Les analyses en sous-groupes mesurent l’effet du traitement pour des sous-catégories de patients (et non plus pour la totalité des patients inclus dans l’étude).

Les analyses en sous-groupes ont des limites statistiques importantes qui empêchent de les utiliser pour conclure à l’effet du traitement ou à son absence au niveau des sous-types de patients.

Sauf méthodes particulières, les analyses en sous-groupes n’ont qu’une valeur exploratoire et leurs résultats ne permettent pas de faire des conclusions fiables, à même de faire changer les pratiques.

Au mieux, elles permettent de générer de nouvelles hypothèses, à vérifier dans de nouveaux essais entrepris spécialement.

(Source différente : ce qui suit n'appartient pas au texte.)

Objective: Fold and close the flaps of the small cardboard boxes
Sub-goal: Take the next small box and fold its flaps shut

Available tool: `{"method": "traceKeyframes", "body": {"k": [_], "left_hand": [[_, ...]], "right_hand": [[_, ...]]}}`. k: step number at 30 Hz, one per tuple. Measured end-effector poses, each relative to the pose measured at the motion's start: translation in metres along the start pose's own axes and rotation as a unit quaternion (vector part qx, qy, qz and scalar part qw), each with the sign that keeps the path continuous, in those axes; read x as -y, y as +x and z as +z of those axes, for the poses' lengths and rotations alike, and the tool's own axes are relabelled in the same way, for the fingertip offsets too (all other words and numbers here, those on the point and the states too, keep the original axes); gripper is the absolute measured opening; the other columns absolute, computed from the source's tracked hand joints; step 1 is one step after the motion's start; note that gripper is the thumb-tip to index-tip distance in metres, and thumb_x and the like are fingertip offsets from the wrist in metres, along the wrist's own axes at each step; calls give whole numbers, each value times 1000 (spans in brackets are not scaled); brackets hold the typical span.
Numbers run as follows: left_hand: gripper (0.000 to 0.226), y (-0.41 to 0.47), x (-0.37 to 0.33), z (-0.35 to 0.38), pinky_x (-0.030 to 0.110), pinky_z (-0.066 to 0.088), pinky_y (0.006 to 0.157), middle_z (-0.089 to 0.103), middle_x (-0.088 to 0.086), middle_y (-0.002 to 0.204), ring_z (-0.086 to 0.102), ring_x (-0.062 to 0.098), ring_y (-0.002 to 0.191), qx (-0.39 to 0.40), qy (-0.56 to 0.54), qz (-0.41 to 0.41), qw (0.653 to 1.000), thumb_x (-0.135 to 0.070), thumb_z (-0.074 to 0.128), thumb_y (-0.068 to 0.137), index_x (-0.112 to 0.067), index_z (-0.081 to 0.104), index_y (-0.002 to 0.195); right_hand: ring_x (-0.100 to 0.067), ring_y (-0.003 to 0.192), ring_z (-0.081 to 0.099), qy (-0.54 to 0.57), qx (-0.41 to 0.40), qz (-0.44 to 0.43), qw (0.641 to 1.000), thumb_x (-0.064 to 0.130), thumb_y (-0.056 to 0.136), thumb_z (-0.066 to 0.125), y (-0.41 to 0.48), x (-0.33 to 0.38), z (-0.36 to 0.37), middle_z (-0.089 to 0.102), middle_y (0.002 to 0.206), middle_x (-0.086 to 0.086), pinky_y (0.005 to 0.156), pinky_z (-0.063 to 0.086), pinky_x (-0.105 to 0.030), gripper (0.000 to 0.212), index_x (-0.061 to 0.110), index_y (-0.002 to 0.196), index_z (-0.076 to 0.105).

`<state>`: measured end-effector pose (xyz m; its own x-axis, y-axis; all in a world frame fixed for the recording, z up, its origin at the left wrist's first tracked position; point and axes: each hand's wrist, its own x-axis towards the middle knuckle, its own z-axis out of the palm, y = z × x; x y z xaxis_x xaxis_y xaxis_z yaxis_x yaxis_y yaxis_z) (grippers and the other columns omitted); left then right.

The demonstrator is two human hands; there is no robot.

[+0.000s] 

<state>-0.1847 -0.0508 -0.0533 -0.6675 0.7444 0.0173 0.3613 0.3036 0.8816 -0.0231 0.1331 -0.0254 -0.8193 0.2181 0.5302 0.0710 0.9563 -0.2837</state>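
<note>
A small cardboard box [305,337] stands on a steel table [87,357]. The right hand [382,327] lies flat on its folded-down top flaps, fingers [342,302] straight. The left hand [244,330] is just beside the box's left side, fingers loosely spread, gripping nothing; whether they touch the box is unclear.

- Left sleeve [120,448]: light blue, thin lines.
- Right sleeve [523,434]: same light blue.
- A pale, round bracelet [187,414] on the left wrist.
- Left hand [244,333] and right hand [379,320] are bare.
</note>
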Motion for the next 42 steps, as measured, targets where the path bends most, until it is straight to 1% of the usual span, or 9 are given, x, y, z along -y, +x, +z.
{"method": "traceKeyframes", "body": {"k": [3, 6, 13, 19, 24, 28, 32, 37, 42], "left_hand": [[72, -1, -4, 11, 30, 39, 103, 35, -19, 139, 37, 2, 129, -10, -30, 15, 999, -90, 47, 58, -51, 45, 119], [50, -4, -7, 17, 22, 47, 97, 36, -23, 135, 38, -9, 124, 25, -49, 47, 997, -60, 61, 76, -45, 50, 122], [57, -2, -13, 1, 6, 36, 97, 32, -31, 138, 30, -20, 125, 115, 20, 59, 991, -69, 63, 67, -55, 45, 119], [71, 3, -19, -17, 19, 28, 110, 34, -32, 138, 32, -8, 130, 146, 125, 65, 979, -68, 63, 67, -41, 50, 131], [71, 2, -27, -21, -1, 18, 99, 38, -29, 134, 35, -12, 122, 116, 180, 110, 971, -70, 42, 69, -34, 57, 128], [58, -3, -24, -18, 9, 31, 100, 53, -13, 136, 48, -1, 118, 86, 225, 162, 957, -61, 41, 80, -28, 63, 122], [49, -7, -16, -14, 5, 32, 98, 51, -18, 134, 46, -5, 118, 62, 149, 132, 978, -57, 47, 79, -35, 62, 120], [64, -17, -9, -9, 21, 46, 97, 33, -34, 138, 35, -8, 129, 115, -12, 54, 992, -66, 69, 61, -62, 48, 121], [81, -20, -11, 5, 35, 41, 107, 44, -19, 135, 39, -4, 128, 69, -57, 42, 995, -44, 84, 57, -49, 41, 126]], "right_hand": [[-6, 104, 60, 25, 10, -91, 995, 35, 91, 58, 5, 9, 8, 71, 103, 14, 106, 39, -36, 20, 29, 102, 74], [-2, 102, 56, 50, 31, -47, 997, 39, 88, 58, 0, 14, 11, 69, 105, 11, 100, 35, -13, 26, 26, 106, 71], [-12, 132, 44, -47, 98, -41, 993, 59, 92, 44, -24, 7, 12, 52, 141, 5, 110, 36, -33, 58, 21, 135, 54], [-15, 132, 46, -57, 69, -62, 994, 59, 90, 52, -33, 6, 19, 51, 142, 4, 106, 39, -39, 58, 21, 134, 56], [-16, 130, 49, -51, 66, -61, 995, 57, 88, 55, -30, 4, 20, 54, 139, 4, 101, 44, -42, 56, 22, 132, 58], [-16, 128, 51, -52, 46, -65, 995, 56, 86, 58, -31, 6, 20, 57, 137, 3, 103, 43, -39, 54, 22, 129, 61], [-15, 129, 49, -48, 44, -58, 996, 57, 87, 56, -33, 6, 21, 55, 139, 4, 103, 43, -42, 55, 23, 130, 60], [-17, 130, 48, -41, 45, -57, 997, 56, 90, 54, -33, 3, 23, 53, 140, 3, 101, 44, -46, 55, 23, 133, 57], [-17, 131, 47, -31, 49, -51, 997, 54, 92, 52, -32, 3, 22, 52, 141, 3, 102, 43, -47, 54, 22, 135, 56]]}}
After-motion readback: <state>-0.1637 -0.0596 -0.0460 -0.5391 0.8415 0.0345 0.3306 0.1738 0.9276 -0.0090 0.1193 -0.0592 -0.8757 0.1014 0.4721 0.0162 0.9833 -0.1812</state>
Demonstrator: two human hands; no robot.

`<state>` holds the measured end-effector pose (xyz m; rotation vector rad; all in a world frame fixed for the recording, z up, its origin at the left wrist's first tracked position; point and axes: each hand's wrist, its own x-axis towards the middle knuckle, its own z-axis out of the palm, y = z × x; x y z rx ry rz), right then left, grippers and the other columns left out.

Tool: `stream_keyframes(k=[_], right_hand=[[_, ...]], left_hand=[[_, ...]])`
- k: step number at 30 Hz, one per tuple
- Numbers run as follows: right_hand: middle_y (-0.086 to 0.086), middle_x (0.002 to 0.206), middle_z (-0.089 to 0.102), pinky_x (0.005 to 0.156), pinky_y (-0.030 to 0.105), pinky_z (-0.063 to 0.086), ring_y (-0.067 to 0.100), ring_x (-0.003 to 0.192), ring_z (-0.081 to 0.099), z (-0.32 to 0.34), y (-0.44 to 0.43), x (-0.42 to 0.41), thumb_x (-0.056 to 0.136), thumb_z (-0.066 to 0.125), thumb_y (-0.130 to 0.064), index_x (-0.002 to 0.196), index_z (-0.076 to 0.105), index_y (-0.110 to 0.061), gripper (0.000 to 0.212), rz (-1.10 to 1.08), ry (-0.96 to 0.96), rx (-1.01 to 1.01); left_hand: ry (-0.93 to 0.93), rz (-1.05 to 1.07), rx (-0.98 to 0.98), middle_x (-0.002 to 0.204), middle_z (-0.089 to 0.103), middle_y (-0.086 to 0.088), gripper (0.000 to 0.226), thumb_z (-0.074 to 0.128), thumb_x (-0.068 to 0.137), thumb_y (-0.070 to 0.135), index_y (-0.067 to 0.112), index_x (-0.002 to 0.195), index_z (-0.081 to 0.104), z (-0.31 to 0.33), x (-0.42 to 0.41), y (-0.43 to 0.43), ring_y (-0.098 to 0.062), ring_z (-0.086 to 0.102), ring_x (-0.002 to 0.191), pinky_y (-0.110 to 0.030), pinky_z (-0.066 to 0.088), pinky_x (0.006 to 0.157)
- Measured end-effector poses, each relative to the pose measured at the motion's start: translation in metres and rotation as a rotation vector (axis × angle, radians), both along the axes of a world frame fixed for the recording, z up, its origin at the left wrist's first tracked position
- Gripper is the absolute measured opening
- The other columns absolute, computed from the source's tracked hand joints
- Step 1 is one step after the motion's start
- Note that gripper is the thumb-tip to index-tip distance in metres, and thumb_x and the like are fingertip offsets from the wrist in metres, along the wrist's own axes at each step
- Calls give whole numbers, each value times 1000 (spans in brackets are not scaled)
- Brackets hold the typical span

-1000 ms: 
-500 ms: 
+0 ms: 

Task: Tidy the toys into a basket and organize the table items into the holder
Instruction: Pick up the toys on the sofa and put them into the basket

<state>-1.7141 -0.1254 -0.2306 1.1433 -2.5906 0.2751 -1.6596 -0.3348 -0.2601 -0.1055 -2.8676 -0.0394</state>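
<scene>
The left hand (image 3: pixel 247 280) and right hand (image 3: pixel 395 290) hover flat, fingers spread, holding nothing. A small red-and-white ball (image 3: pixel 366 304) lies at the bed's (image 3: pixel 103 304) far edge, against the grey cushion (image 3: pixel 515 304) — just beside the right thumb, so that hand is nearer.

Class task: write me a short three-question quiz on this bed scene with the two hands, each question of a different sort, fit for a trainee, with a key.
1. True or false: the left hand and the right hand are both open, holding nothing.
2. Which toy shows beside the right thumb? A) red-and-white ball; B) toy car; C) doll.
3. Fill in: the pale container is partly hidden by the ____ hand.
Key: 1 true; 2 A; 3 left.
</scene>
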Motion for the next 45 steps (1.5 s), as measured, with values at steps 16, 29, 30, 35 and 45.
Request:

Cela étant dit, il faut noter qu’en pratique, hors du champ d’une interprétation rigoureuse, les analyses en sous-groupe sont largement surinterprétées, exposant à des prises de décisions potentiellement erronées. La littérature regorge d’exemples de résultats de sous-groupes qui ont été invalidés par les études de vérification ultérieures.

Par exemple, dans un essai négatif, les sous-groupes sous souvent entrepris de manière erronée pour chercher si le traitement ne serait pas utile que pour un sous-groupe particulier de patients, où l’on trouverait un résultat « statistiquement significatif ».

Figure 4 – Exemple d’analyses en sous-groupes réalisées dans un essai de vaccins de la COVID19 [10.1056/NEJMoa2035389]. Le résultat de l’essai (all patient) est rappelé en haut du graphique. Plusieurs analyses en sous-groupes sont représentées. La première est l’analyse en fonction de l’âge avec 2 modalités : entre 18 et 65 et supérieure à 65. L’efficacité du vaccin est estimée spécifiquement pour chacune de ces 2 modalités : 95.6% pour les 18-65 ans et 86.4% pour les 65 et plus. L’efficacité vaccinale est la réduction relative du risque (= 1-risque relatif*100%).